Quantum-classical crossover in the spin-1/2 Heisenberg-Kitaev kagome magnet

TL;DR

This paper investigates the transition from quantum spin liquid states to semiclassical regimes in the spin-1/2 Heisenberg-Kitaev kagome magnet, revealing how anisotropic interactions influence the stability of RVB phases and the role of emergent symmetries.

Contribution

It introduces a classical ground state parametrization and compares effective low-energy models with exact diagonalization, elucidating the quantum-classical crossover mechanisms.

Findings

RVB phase persists up to large Kitaev anisotropy K

Fluctuation corrections are quenched inside the semiclassical regime

Pure Kitaev model has a subextensive number of one-dimensional symmetries

Abstract

The spin-1/2 Heisenberg kagome antiferromagnet is one of the paradigmatic playgrounds for frustrated quantum magnetism, with an extensive number of competing resonating valence bond (RVB) states emerging at low energies, including gapped and gapless spin liquids and valence bond crystals.

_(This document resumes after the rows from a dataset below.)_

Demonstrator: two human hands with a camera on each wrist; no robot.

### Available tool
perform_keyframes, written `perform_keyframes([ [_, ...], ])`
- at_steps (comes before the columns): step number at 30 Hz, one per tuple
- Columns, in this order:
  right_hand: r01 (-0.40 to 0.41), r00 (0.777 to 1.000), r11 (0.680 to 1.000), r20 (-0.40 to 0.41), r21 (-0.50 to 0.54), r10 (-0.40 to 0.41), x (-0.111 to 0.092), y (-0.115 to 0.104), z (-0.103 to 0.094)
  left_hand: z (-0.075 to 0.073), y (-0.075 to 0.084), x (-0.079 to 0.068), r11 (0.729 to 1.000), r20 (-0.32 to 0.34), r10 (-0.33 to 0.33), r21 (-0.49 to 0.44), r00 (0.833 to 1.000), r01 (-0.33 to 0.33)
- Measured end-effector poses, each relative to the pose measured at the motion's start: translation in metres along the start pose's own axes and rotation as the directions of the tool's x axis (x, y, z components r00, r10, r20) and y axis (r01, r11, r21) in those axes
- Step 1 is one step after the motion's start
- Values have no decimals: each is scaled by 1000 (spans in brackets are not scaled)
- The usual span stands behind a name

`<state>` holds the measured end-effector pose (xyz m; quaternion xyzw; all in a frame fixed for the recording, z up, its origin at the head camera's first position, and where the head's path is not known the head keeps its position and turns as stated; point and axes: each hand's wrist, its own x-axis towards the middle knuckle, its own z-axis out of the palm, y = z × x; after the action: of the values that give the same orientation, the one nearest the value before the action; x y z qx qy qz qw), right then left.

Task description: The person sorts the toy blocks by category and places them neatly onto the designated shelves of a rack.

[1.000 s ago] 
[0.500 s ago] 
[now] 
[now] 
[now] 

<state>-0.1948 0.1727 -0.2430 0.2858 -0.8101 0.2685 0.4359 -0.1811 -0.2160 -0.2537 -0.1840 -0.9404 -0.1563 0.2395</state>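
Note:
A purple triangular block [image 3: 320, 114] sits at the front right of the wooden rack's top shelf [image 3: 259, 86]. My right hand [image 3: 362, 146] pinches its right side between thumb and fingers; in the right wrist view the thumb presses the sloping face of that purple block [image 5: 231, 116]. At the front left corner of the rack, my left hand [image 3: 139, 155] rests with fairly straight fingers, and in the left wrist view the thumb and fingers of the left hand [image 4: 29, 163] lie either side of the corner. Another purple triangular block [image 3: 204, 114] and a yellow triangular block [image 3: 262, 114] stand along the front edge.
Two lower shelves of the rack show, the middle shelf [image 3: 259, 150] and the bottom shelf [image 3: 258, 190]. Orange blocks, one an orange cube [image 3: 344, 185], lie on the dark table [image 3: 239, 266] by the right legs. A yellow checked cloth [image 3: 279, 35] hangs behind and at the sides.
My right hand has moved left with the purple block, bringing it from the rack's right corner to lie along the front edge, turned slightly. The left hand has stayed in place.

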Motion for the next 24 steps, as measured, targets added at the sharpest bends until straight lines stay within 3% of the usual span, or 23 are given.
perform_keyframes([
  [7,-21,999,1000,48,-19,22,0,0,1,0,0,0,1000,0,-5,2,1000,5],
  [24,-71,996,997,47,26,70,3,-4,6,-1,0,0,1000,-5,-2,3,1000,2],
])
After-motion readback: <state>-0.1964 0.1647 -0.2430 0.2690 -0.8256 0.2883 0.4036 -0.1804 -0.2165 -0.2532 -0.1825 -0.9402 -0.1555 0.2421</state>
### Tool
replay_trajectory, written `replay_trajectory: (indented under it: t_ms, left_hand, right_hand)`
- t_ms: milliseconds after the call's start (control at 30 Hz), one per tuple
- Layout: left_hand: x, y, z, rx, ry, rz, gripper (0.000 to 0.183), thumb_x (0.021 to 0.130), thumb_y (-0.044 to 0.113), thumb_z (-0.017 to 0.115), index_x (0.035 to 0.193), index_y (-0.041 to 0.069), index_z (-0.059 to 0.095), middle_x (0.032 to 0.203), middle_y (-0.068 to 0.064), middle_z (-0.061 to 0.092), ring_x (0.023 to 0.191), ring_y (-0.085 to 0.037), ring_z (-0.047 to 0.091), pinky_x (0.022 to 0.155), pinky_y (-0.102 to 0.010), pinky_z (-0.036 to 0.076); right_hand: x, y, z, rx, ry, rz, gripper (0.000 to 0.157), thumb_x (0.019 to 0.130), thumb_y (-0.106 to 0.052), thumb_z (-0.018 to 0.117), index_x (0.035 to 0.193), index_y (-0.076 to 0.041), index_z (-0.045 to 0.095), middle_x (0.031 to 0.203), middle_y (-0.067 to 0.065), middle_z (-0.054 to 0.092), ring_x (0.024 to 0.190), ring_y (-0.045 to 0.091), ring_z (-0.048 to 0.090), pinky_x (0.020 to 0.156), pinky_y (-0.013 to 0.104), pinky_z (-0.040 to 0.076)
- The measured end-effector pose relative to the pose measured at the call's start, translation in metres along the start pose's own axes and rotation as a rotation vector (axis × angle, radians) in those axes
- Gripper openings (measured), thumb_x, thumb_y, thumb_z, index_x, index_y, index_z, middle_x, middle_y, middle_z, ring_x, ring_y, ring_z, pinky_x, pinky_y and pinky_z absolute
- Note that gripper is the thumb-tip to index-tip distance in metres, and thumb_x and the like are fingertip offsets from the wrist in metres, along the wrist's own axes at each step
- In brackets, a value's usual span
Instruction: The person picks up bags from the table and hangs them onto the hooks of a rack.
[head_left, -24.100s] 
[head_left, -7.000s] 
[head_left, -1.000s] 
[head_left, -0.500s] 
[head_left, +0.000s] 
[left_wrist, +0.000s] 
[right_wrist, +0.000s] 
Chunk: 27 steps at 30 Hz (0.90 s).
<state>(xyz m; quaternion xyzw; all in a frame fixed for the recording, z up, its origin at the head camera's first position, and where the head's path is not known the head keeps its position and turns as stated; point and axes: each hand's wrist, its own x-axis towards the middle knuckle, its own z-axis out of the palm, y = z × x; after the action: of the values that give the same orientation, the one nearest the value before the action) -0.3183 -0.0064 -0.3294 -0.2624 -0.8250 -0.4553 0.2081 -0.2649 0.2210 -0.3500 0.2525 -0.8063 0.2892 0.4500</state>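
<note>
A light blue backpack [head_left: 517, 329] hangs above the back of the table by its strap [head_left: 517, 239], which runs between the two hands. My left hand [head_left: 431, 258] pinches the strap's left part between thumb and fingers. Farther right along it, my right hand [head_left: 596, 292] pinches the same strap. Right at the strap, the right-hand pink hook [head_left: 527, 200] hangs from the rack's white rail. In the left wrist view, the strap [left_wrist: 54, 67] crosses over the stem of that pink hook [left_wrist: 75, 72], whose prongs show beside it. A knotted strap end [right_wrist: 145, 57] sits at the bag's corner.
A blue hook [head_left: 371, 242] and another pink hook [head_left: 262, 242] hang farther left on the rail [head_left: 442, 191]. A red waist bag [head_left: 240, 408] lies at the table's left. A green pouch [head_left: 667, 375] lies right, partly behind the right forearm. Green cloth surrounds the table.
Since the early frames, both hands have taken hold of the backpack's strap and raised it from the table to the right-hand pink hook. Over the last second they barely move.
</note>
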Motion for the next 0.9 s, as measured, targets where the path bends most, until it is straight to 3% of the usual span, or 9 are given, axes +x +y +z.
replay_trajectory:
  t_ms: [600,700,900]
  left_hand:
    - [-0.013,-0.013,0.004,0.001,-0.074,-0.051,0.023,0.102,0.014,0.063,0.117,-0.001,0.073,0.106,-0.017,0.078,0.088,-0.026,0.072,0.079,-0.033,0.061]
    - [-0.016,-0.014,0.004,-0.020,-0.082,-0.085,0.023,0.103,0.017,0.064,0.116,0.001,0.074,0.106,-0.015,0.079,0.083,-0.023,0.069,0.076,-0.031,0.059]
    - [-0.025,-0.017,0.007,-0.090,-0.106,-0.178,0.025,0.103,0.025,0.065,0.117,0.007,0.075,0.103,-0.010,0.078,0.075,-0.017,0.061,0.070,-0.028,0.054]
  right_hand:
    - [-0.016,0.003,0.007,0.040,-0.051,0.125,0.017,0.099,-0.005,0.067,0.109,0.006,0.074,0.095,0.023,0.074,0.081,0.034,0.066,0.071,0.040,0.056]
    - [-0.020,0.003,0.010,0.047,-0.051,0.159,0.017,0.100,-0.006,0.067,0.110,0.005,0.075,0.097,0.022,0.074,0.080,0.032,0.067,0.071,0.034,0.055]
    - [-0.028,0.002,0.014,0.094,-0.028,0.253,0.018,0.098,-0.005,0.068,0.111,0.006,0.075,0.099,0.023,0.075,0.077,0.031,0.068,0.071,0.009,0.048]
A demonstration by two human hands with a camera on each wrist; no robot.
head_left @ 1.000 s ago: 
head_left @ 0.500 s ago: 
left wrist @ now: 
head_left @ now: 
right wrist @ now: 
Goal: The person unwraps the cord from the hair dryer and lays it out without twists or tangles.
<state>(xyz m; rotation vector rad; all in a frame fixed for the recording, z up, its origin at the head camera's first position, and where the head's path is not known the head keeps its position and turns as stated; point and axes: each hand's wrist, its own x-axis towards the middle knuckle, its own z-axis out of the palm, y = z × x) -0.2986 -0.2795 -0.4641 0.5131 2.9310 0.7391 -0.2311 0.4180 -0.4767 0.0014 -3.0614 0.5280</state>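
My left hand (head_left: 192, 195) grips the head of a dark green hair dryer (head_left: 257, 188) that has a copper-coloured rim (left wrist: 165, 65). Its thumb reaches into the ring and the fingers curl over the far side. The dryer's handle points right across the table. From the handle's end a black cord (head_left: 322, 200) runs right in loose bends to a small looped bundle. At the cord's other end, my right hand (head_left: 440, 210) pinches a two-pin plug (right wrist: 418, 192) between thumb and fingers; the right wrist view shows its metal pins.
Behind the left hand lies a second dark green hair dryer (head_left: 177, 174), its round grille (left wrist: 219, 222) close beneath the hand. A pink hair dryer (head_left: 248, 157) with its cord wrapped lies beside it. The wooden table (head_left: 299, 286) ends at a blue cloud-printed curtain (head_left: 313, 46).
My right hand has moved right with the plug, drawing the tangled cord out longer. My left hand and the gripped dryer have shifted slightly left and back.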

Here we revisit the crossover from this quantum RVB phase to a semiclassical regime brought about by anisotropic Kitaev interactions, and focus on the precise mechanisms underpinning this crossover. To this end, we introduce a simple parametrization of the classical ground states (GSs) in terms of emergent Ising-like variables, and use this parametrizaton: i) to construct an effective low-energy description of the order-by-disorder mechanism operating in a large part of the phase diagram, and ii) to contrast, side by side, exact diagonalization data obtained from the full basis with that obtained from the restricted (orthonormalized) basis of classical GSs. The results reveal that fluctuation corrections from states outside the restricted basis are strongly quenched inside the semiclassical regime (due to the large anisotropy spin gaps), and that the RVB phase survives up to a relatively large value of Kitaev anisotropy $K$. We further find that the pure Kitaev model admits a subextensive number of one-dimensional symmetries, which explains naturally the absence of classical and quantum order by disorder reported previously.